A quick win is an immediate improvement that delivers tangible business value and is highly visible. The limited scope and low complexity contribute to the ease of implementation while shortening the timeline.
When selecting a use case to implement, look to identify those that have low complexity and high business value. Warning: these may not be easily identifiable, in part, because others may have already picked the low-hanging fruit. The ideal quick-win use cases go beyond just low complexity and high business value; They can often be extended or adapted to additional lines of business or provide a repeatable process for future use cases. In short, great quick wins contribute to the overall data strategy.
1. Start with a measurable, short-term goal.

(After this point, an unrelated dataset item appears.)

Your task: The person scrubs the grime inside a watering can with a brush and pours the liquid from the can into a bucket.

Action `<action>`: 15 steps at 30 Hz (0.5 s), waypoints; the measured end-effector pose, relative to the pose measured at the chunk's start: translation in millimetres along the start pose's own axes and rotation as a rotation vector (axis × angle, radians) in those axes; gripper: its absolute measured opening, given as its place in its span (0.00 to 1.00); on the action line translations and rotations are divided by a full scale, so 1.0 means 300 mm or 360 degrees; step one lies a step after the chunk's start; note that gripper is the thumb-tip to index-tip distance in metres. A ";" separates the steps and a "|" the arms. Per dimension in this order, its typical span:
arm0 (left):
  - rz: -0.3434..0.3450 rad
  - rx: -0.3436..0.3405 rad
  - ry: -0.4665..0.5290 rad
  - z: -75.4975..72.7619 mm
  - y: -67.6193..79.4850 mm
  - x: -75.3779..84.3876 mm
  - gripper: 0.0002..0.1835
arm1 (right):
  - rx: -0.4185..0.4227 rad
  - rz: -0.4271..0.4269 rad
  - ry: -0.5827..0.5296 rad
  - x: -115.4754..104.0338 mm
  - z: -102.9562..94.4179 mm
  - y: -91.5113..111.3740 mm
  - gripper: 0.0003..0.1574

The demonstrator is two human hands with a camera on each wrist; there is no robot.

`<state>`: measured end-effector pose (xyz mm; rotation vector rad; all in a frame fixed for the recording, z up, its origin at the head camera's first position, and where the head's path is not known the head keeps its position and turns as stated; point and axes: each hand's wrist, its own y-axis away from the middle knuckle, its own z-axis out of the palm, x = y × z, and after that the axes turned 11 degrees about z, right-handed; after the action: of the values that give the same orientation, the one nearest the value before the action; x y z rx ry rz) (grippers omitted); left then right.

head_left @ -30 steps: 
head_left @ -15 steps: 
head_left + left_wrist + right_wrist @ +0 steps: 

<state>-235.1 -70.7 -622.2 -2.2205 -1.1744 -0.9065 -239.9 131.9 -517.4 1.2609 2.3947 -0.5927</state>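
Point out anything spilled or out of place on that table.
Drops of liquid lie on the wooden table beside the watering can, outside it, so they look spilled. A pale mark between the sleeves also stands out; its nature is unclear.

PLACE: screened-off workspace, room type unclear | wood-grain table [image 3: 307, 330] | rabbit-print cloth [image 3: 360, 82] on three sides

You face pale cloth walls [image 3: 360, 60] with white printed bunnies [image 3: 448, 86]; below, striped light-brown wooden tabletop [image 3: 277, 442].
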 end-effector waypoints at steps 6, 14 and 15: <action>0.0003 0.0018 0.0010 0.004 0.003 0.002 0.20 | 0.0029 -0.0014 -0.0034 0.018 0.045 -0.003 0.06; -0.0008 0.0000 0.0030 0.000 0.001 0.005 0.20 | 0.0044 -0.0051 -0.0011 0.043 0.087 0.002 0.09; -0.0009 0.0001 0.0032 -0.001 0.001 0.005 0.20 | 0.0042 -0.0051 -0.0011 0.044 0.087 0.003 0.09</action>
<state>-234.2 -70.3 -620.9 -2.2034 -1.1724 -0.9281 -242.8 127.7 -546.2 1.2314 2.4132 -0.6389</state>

Demonstrate the value of data contracts by delivering a measurable result in less than three months. This approach helps gain management support and paves the way for broader implementation and funding. The business value of your initiative is only as good as your ability to earn buy-in from stakeholders.
2. Be conservative on your scope.
You want to show value, which can lead to being overly ambitious. Instead, begin with a manageable scope and focus on specific data challenges or inconsistent results in your organization that map directly to business processes. Target one or two data sources that have not been adequately analyzed or aggregated.
3. Try to stay out of the weeds.
I often ask myself, “Where is the devil?” We all know he’s in the details, but while attention to detail is crucial, avoid getting bogged down in minutiae. Delegate tasks effectively and maintain a balance between detail-oriented and big-picture perspectives.
4. Leverage quick wins as soon as possible.
Early successes with data contracts can earn you credibility, attention, and additional budget. You won’t always be able to identify the ideal quick-win. However, it's essential not to let these quick wins distract you from the long-term strategic goals.
Pro Tip: Avoid the paradox of quick wins. A series of quick wins is not a data strategy but a good start.
In summary, implementing data contracts can improve analytics by ensuring that self-service analytics tools like ThoughtSpot use the highest quality data and maintain your service level agreements with our business stakeholders. For both upstream data producers and downstream data consumers, data contracts are a powerful tool for improving data quality, whether or not they are part of a larger data mesh implementation.
They offer a structured, standardized approach to managing data quality, enhancing collaboration, and ensuring compliance. Organizations can significantly improve the quality and value of their data assets by starting small, focusing on achievable goals, and gradually expanding their application. Remember, the journey to excellent data management is incremental, and each small step can significantly improve data quality and organizational efficiency.